Until recently in our history, males were depicted almost exclusively as the authors of violence in these images. It is only recently that some small measure of gender equality in perpetrating violent mayhem has occurred (as I chronicled in my 2007 book “See Jane Hit”).

I have found in interviews in murder cases that virtually every act of violence “makes sense” to the killer. Therefore, in a very real sense there is no such thing as a “senseless act of violence.”

This is vitally important, because as a society, we often “promote” socially toxic cultural messages to which boys and men are exposed–racism, misogyny, extreme religious fundamentalism and the belief that “it is better to be mad than to be sad.”

These cultural messages and themes poison male consciousness, and result in dangerous behavior on the part of males who suffer from mental health problems that impair their “emotional regulation” (managing emotions effectively and realistically) and “executive function” (making well-reasoned decisions that guide behavior).

Cultural Framework

Although the mentally ill, on average, are no more violent than the sane, even “crazy people” act within a cultural framework. They respond to cultural scripts that tell them “if this, then that.”

For example, the attack on the Planned Parenthood facility in Colorado last month probably made “sense” in the mind of the deluded perpetrator in light of the long standing demonization of abortion doctors and facilities by “normal” political and religious extremists.

The capacity to “compartmentalize,” and thus act upon “relentless principles” rather than “empathically modulated responses,” is certainly sometimes evident in girls and women. But among males it is legendary.

When right-wing voices speak of a religious basis for imposing the death penalty on abortion doctors and homosexuals or religious extremists call for jihad and “Death to America,” is it little wonder that men who lack the compassion, empathy and civility that is the hallmark of sanity take these ideas to their “logical” violent conclusion.

At the same time, it does not mean that we can attack the civil liberties of troubled males through laws that are being labeled as mental-health efforts,  as some GOP politicians are attempting.

Finally, of course, there is the matter of arming troubled or “insane” males with lethal weapons.

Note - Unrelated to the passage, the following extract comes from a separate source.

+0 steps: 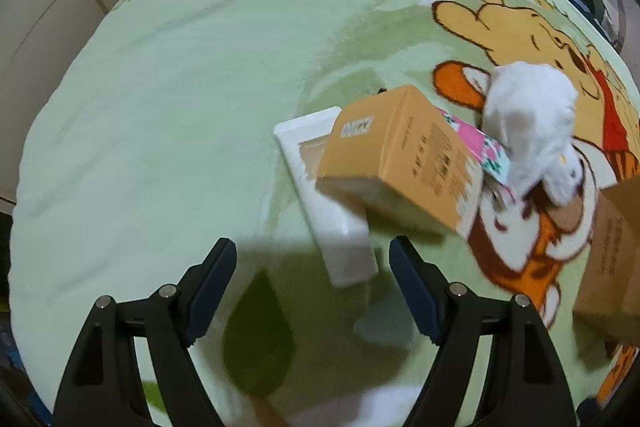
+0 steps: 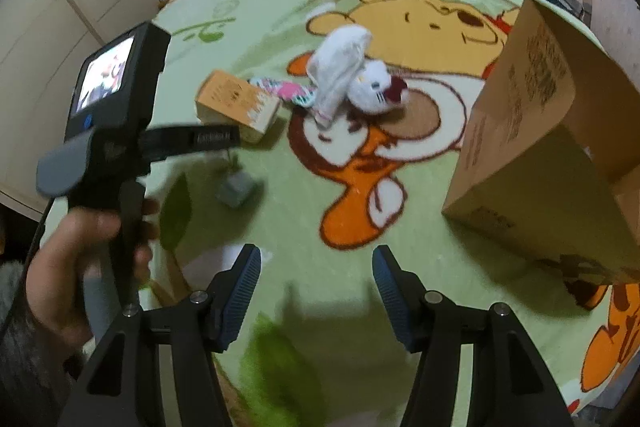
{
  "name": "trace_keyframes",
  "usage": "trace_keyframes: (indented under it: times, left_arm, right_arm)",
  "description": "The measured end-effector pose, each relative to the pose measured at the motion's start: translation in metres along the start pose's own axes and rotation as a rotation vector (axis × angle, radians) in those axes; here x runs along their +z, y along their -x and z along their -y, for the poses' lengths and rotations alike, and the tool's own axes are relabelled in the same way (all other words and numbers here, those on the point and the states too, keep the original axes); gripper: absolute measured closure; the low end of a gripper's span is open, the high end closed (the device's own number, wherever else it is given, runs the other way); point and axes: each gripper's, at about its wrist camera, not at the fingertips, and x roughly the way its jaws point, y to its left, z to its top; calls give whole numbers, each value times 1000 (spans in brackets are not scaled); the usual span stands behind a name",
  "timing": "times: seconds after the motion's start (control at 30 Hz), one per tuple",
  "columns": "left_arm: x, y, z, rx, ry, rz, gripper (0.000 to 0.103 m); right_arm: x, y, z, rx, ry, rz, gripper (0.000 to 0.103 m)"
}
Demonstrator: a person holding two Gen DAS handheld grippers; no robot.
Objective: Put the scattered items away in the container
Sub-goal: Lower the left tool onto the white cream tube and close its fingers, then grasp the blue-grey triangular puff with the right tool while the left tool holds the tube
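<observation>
- We are holding our left gripper [image 1: 312, 283] wide open and empty over the green blanket [image 1: 160, 131], its fingers flanking the near end of a white tube [image 1: 340, 227].
- An orange box [image 1: 404, 159] is lying across that tube, with a white plush toy [image 1: 528, 123] just beyond.
- Our right gripper [image 2: 316, 287] is also gaping, gripping nothing, with the cardboard box [image 2: 532, 131] standing to its right.

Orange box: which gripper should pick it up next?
Left. The left gripper is open right before the orange box and white tube. The right gripper is open but farther back, nearer the cardboard box.
</observation>
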Motion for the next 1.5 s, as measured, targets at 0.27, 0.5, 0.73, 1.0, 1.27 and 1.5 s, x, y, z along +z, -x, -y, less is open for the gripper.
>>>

It is the access to guns that makes males in the United States so dangerous.

Despite growing gender equality in access to guns, both as a cultural and practical matter, it remains true that males are more gun-identified than females.

And, it is guns that make American violent behavior so lethal. Guns make suicide attempts particularly deadly (85 percent lethal versus less than 10 percent lethal for pills). It is guns in the hands of males that make domestic disputes–mostly violence against women–so dangerous.

It is guns that make cop-civilian confrontations so deadly (most of which involve males on both sides). It is guns that make extreme ideas in the heads of troubled males lead to dead bodies in churches, malls, Planned Parenthood clinics, movie theaters and in homes.

“Guns don’t kill people; people with guns kill people.” Or more accurately, “male people with guns kill people.”